Semua berlari menuju tali skipping terletak dan mulai melakukan apa yang diperintahkan. Nafas mereka sudah mulai tersengal, tapi sesuai aturan tidak boleh berhenti, kecuali ingin minum. Tapi tidak ada satupun yang minum, semua lakukan latihan dengan maksimal, semua sudah basah dengan keringat.


Setelah selesai lakukan perintah, teman pengawas memberikan mereka bola, kembali lakukan dribble sambil bertahan dan melempar bola lalu masukkan bola ke ring basket.


"Push up lalu lari ambil bola dan masukkan ke ring basket. Yang sudah selesai push up lakukan hal yang sama, yang sudah selesai kembali skipping." teman pengawas berikan perintah.


"Aaah..." Mike berteriak menahan lelah.


"Mike jangan lemah!" yang lain mengingatkan. Begitu terus setiap ada yang berteriak karena kelelahan langsung ada yang mengingatkan.


"Jangan cengeng, pejuang tidak boleh cengeng, tidak boleh lemah!" kembali mereka menyemangati diri masing-masing.


"Skipping lagi sambil tunggu giliran, masing-masing masukkan 10 bola ke ring basket, jika gagal ulang dari awal." tegas Larry, semua pun lakukan skipping di posisi masing-masing, lakukan sesuai arahan sambil menunggu giliran.

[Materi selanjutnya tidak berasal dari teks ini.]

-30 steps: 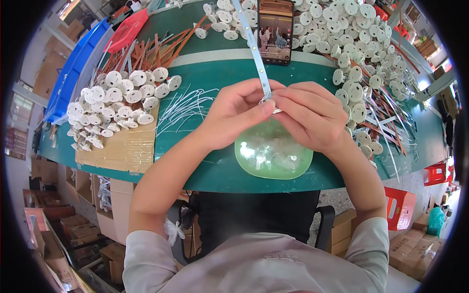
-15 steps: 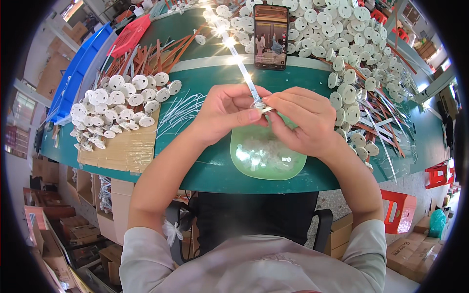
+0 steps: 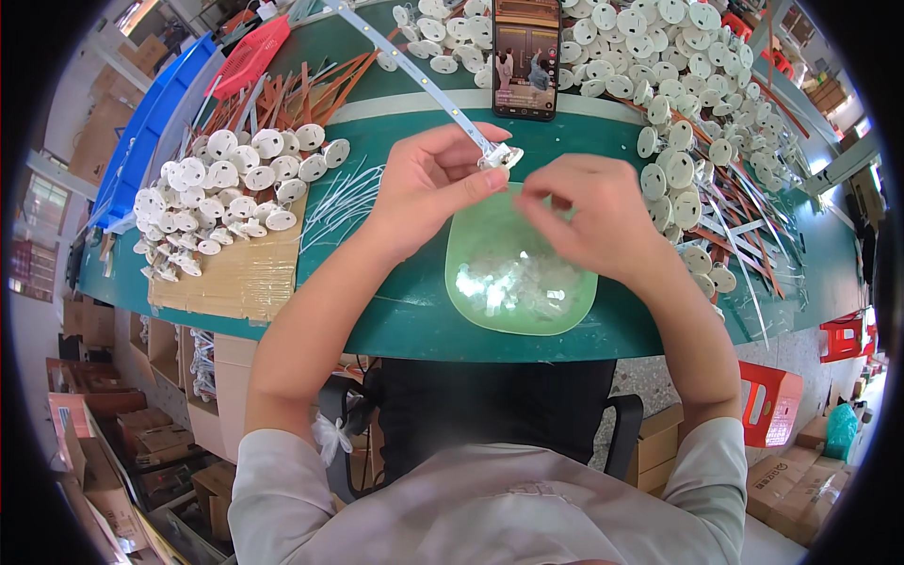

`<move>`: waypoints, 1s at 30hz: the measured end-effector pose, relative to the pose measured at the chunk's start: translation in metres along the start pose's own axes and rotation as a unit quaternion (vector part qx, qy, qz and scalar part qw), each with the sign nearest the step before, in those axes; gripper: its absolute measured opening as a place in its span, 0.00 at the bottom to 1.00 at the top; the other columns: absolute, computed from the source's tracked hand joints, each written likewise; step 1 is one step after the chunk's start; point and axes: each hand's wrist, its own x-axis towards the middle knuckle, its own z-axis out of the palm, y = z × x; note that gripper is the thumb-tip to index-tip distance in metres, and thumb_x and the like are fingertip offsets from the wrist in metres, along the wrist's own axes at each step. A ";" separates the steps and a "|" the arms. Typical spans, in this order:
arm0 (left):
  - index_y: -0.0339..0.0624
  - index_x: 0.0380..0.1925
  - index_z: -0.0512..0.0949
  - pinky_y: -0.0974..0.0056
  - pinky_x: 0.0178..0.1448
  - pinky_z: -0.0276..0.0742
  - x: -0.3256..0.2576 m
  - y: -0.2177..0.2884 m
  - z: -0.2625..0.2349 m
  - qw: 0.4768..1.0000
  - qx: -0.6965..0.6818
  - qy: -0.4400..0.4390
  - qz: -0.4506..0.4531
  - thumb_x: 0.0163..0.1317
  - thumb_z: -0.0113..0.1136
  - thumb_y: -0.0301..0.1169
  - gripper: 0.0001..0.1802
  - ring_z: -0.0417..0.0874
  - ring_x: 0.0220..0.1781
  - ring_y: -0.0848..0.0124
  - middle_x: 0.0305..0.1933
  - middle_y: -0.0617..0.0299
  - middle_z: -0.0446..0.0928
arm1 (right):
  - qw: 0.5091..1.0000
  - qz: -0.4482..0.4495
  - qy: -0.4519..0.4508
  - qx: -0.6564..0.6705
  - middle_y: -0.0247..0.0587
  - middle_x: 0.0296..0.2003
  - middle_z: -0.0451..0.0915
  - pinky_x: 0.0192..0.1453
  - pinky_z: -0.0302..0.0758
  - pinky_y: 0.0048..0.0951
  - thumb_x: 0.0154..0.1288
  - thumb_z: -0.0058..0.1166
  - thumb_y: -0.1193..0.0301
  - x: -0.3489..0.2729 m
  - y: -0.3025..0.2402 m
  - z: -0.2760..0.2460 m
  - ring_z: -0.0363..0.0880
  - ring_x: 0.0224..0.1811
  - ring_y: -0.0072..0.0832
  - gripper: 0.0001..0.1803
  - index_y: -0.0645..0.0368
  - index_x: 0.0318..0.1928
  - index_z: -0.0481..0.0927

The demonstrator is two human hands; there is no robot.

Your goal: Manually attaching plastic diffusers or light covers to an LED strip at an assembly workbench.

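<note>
My left hand (image 3: pixel 431 184) is closed around the lower end of an LED strip (image 3: pixel 410 68), a narrow white band with small yellowish chips along it. The strip slants up to the left, unlit. At its held end, a small white end piece (image 3: pixel 505 155) sticks out past my thumb and finger. My right hand (image 3: pixel 589 212) is apart from it to the right, somewhat blurred, fingers loosely bent and thumb apart, nothing visible in them. Below that hand sits a light green bowl (image 3: pixel 461 303) with a heap of small clear pieces (image 3: pixel 518 282).
White round-capped pieces (image 3: pixel 221 174) are heaped on cardboard (image 3: pixel 250 292) at left, and a larger pile (image 3: pixel 650 42) lies at far right. Thin white wires (image 3: pixel 339 209) lie beside my left forearm. A phone (image 3: pixel 525 61) stands at the back; blue (image 3: pixel 151 132) and red (image 3: pixel 250 58) trays are far left.
The LED strip was lit and is now dark, and its far end has swung left. My right hand has let go of the strip's end and moved right, away from my left hand.
</note>
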 end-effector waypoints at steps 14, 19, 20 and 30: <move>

"Gila, perut gue keram." teriak Larry saat gilirannya tiba. Doni yang sudah selesai dekati Larry yang sedang membungkuk menahan sakit pada perutnya. Diusapnya bahu Larry.


"Lanjut." kata Larry kemudian setelah perutnya dirasa sudah mulai normal.


"Semangat Leyi, jangan kasih kendor." teriak Mike pada sahabatnya, sementara ia sendiri sedang berjuang dengan skippingnya. Hingga selesai sudah latihan mereka selama satu jam Non Stop sesuai rencana.


"Gila, ide siapa sih ini, mau pingsan rasanya." teman satu tim mereka langsung saja menoyor kepala Nanta yang memang pencetus ajak sahabatnya yang lain ikut latihan satu jam Non Stop. Satu tim kwartet plus pun saling berpelukan karena mereka berhasil lakukan latihan sesuai target, satu jam penuh tanpa istirahat, bahkan tidak ada yang ijin untuk minum.


"Oke lanjut Tim berikutnya." perintah Nanta dengan nafas tersengal.


"Istirahat dulu dong, gue minum dulu, nafas lu juga masih begitu." teriak Mike dengan muka sewot, yang keram siapa yang sewot siapa, semua jadi tertawakan Mike.